To knit or not to knit?

Malachy Tallack wrestles with his desire to knit, a practice synonymous with his Fair Isle home.

A strange and unnatural urge has come over me this week . . . I am thinking about knitting a jumper.

For the past two years, a knitting machine has occupied the corner of our kitchen, and I have barely looked at it for most of that time. But suddenly I find myself compelled to create something on it; a desire that is neither sensible nor entirely explicable. Particularly since, for the brief period when I did use a knitting machine, not long after we first moved to the island, I was terrible at it. And it nearly drove me mad.

For most people, Fair Isle is synonymous with knitting and knitwear. The brightly coloured, banded patterns that are now associated with the island first came to prominence towards the end of the 19th century, though their origins are less clear. Because of their alleged similarity to certain aspects of Moorish design, legend had it that the patterns were borrowed from the Spanish sailors who were stranded here in 1588, when the Armada vessel El Gran Griffon wrecked on the island. But that is not a theory that is given much credence these days.

In fact, original Fair Isle patterns bear an uncanny resemblance to the traditional patterns of certain other sub-arctic regions, which makes some sense, though it is not obvious why the patterns here should be so different from traditional patterns in Shetland. It is not a puzzle that is likely to be solved easily.

What is clear though is that all of the raw materials – soft, strong wool from sheep, as well as plants and lichens for dyeing – have been available on the island for millennia, and that people have been making good use of these materials for a very long time indeed.

The trade in Fair Isle knitwear has also been long-running, though its history as a fashion item began just around 150 years ago. By the 1920s, when the Prince of Wales was pictured in a (Shetland-made) Fair Isle patterned sweater, teeing off at St. Andrews, the style had become well-known enough that islanders were appealing to the Board of Trade to trademark the name ‘Fair Isle’. They were trying to protect what might these days be termed ‘cultural property’, particularly from the much larger Shetland industry.
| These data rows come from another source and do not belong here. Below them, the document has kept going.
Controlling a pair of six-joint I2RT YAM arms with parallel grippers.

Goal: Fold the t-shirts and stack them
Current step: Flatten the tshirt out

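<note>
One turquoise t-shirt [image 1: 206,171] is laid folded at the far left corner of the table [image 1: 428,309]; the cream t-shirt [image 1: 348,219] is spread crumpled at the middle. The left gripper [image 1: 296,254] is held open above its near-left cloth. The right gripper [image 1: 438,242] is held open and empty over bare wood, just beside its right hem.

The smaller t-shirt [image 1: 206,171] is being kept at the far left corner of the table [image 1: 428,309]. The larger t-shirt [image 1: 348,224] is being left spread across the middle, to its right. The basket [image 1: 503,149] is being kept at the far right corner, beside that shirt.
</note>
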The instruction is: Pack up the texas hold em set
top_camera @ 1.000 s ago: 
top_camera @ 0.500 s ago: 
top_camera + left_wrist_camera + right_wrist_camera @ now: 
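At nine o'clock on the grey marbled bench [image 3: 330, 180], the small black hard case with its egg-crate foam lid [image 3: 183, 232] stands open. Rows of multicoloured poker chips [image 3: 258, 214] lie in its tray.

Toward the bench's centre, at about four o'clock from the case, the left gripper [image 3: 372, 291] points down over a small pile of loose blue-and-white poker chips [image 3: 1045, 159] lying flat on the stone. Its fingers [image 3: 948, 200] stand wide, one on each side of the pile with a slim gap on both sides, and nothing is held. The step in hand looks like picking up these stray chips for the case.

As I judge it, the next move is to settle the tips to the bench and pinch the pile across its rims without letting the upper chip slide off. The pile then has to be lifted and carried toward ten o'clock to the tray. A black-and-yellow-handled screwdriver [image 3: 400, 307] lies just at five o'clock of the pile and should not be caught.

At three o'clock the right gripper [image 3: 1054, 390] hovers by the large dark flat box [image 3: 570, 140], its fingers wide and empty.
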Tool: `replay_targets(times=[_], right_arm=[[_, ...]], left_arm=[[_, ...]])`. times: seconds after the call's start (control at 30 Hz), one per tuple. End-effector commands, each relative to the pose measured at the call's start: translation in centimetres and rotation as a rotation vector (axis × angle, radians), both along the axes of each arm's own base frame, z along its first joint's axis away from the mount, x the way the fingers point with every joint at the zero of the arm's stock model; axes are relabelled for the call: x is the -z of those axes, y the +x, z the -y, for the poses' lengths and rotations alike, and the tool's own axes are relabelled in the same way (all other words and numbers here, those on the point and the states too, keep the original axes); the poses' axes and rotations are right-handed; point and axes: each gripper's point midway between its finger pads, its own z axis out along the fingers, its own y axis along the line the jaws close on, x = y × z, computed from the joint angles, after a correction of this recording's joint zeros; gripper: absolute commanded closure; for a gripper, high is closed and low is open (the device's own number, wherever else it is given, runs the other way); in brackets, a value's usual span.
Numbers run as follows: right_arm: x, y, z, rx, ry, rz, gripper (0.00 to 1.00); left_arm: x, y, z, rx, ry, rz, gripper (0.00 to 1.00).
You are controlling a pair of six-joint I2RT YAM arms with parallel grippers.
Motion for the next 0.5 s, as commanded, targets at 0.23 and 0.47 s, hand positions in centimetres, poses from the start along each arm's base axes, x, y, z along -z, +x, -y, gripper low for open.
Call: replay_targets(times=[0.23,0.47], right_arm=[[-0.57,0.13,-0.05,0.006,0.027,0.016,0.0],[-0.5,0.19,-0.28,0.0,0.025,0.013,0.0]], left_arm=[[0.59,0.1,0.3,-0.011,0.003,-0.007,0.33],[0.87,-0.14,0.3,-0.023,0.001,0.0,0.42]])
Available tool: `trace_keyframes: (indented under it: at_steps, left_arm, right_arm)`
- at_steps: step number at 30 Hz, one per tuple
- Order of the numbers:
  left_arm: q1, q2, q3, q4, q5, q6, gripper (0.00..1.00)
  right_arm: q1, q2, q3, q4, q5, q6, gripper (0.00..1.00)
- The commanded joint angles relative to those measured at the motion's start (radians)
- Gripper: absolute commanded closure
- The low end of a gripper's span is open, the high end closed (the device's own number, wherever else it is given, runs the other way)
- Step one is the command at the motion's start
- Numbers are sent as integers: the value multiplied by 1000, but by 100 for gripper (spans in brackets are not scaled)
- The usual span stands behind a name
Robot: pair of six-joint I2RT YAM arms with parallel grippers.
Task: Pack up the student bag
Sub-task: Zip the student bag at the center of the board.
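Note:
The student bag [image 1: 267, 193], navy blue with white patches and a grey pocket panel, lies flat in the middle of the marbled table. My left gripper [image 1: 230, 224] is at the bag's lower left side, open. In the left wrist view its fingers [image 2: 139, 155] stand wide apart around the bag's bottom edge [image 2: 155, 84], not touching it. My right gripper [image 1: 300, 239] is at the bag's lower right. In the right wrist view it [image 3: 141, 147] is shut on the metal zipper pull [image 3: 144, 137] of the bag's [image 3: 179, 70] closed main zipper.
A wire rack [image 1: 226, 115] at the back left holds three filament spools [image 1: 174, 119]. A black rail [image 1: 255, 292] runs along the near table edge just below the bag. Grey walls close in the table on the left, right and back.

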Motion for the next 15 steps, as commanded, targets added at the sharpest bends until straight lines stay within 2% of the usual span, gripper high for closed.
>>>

That attempt proved unsuccessful unfortunately, though islanders were allowed to over-print the Shetland trademark with the words ‘Made in Fair Isle’. Since then, of course, the patterns have become public property. It is now possible to buy a ‘Fair Isle-style sweater’, machine-knitted in China, which bears only the slightest resemblance to the original island patterns. Top fashion designers too, such as Alexander McQueen, also make use of the Fair Isle ‘brand’.

The only place where authentic Fair Isle garments are available these days is in Fair Isle. A co-operative group, Fair Isle Crafts Ltd., was launched in 1980 to try to preserve the dwindling knitwear industry on the island, and to ensure a reasonable wage for the knitters. They are still producing ‘hand-frame knitted’ garments today.

It is no longer possible to buy hand-knitted sweaters here, but they are still being produced in Shetland, where knitters generally earn about 50 pence an hour. Consumers are simply not willing or able to pay a fair price for a garment that can take up to 120 hours to produce.

When I first came to Fair Isle, I joined Fair Isle Crafts and learned to knit. In the time I was a member I was noted for both my lack of productivity and my lack of skill. The other members were probably just as relieved as I was when I eventually gave it up.

I think I will manage to resist the temptation of the machine for a little longer.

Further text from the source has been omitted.